2015-07-20 14:10:11

by Frank Steiner

[permalink] [raw]
Subject: Parallel file locking quite slow with vers=4.0 compared to vers=3

Hi,

we ran into this when opening about a dozen "xterm ...&" in an ~/.xinitrc on
a diskless client with /var mounted with NFS. The xterms popup one after
another and sometimes it takes up to 7 or 8 seconds until they are all
available.

This works without any noticeable delay as long as /var was exported/mounted
with NFSv3. After switching to NFSv4 the delay showed up. It's caused
by the utempter processes called by xterm that are trying to write
(and thus lock) to /var/log/wtmp in parallel.

Making some little test with a c program doing nothing but
"fcntl (fd, F_SETLKW, &lck);" with "lck.l_type = F_WRLCK" it turned out
that executing ten instances of this program on a NFSv3 share work
within one second, while on a NFSv4 share about 5 or 6 return immediately,
the remaining finish after up to 3 seconds.
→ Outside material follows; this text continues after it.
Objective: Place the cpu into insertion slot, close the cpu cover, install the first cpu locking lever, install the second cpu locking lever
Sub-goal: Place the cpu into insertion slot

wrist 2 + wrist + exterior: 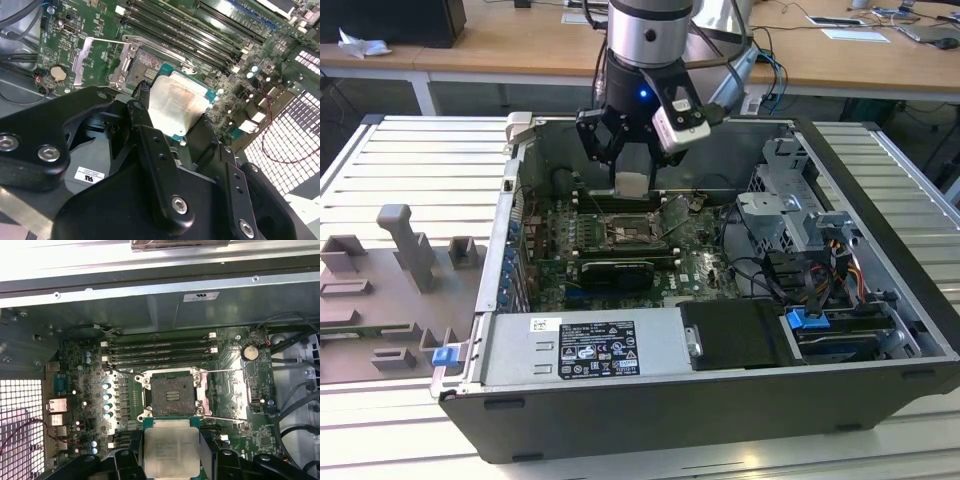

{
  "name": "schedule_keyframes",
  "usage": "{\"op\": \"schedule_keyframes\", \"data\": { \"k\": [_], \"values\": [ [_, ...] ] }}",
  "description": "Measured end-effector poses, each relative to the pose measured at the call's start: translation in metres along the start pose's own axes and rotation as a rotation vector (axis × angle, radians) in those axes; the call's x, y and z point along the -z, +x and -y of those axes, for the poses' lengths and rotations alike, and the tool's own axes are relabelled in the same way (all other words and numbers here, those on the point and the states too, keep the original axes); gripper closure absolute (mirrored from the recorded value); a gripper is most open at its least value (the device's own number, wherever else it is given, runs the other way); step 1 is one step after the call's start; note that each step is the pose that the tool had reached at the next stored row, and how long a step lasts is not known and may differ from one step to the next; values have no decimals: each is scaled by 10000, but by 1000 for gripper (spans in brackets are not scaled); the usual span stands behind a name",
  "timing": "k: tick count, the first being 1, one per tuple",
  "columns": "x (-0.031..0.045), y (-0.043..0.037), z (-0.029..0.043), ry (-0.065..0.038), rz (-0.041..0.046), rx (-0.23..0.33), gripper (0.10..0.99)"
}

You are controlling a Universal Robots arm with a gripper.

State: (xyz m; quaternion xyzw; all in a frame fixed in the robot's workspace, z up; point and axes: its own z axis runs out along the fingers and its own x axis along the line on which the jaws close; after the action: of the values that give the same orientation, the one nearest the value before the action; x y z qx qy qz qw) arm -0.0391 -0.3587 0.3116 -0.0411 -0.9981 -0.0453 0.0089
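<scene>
Claw (174, 112) is clamping the cpu (171, 450) by its edges, hovering near the bare slot (173, 395). A tilted or offset descent — my guess — could be jamming it against the rim.

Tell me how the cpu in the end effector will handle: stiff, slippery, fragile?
Probably stiff: the cpu is a flat plate with a metal face, held by two edges without sagging. Possibly slippery, since the end effector pinches only thin edges. Likely fragile at the thin green rim around that face.
</scene>
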Motion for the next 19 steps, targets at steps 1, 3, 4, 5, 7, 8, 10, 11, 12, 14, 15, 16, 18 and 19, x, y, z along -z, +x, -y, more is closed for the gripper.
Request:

The more instances we
exec the more are delayed and the delays are getting bigger.

With NFSv4 shares this always happens.
If the server exports with NFSv3, it matters which value for vers=
the client uses. We mounted the same nfs3-export once with "vers=3"
and once with "vers=4.0" on the same client. The test on the vers=3
mount shows no delays even with 20 parallel runs, the vers=4.0 mount
has the delays.

I guess this is some kind of flodding protection for parallel operations,
but can it be tweaked on the server or the client side somehow? Apart
from the xinitrc setting we have some other (weird :-)) scenarions where
this delay are ugly and we would be happy to get rid of them (while still
using NFSv4).

cu,
Frank

--
Dipl.-Inform. Frank Steiner Web: http://www.bio.ifi.lmu.de/~steiner/
Lehrstuhl f. Bioinformatik Mail: http://www.bio.ifi.lmu.de/~steiner/m/
LMU, Amalienstr. 17 Phone: +49 89 2180-4049
80333 Muenchen, Germany Fax: +49 89 2180-99-4049
* Rekursion kann man erst verstehen, wenn man Rekursion verstanden hat. *


2015-07-20 21:23:06

by J. Bruce Fields

[permalink] [raw]
Subject: Re: Parallel file locking quite slow with vers=4.0 compared to vers=3

On Mon, Jul 20, 2015 at 04:02:01PM +0200, Frank Steiner wrote:
> we ran into this when opening about a dozen "xterm ...&" in an ~/.xinitrc on
> a diskless client with /var mounted with NFS. The xterms popup one after
> another and sometimes it takes up to 7 or 8 seconds until they are all
> available.
>
> This works without any noticeable delay as long as /var was exported/mounted
> with NFSv3. After switching to NFSv4 the delay showed up. It's caused
> by the utempter processes called by xterm that are trying to write
> (and thus lock) to /var/log/wtmp in parallel.
>
> Making some little test with a c program doing nothing but
> "fcntl (fd, F_SETLKW, &lck);" with "lck.l_type = F_WRLCK" it turned out
> that executing ten instances of this program on a NFSv3 share work
> within one second, while on a NFSv4 share about 5 or 6 return immediately,
> the remaining finish after up to 3 seconds. The more instances we
> exec the more are delayed and the delays are getting bigger.
>
> With NFSv4 shares this always happens.
> If the server exports with NFSv3, it matters which value for vers=
> the client uses. We mounted the same nfs3-export once with "vers=3"
> and once with "vers=4.0" on the same client. The test on the vers=3
> mount shows no delays even with 20 parallel runs, the vers=4.0 mount
> has the delays.
>
> I guess this is some kind of flodding protection for parallel operations,
> but can it be tweaked on the server or the client side somehow? Apart
> from the xinitrc setting we have some other (weird :-)) scenarions where
> this delay are ugly and we would be happy to get rid of them (while still
> using NFSv4).

NFSv4 clients poll for conflicting locks; NFSv3 clients instead wait for
server callbacks. That might explain the difference.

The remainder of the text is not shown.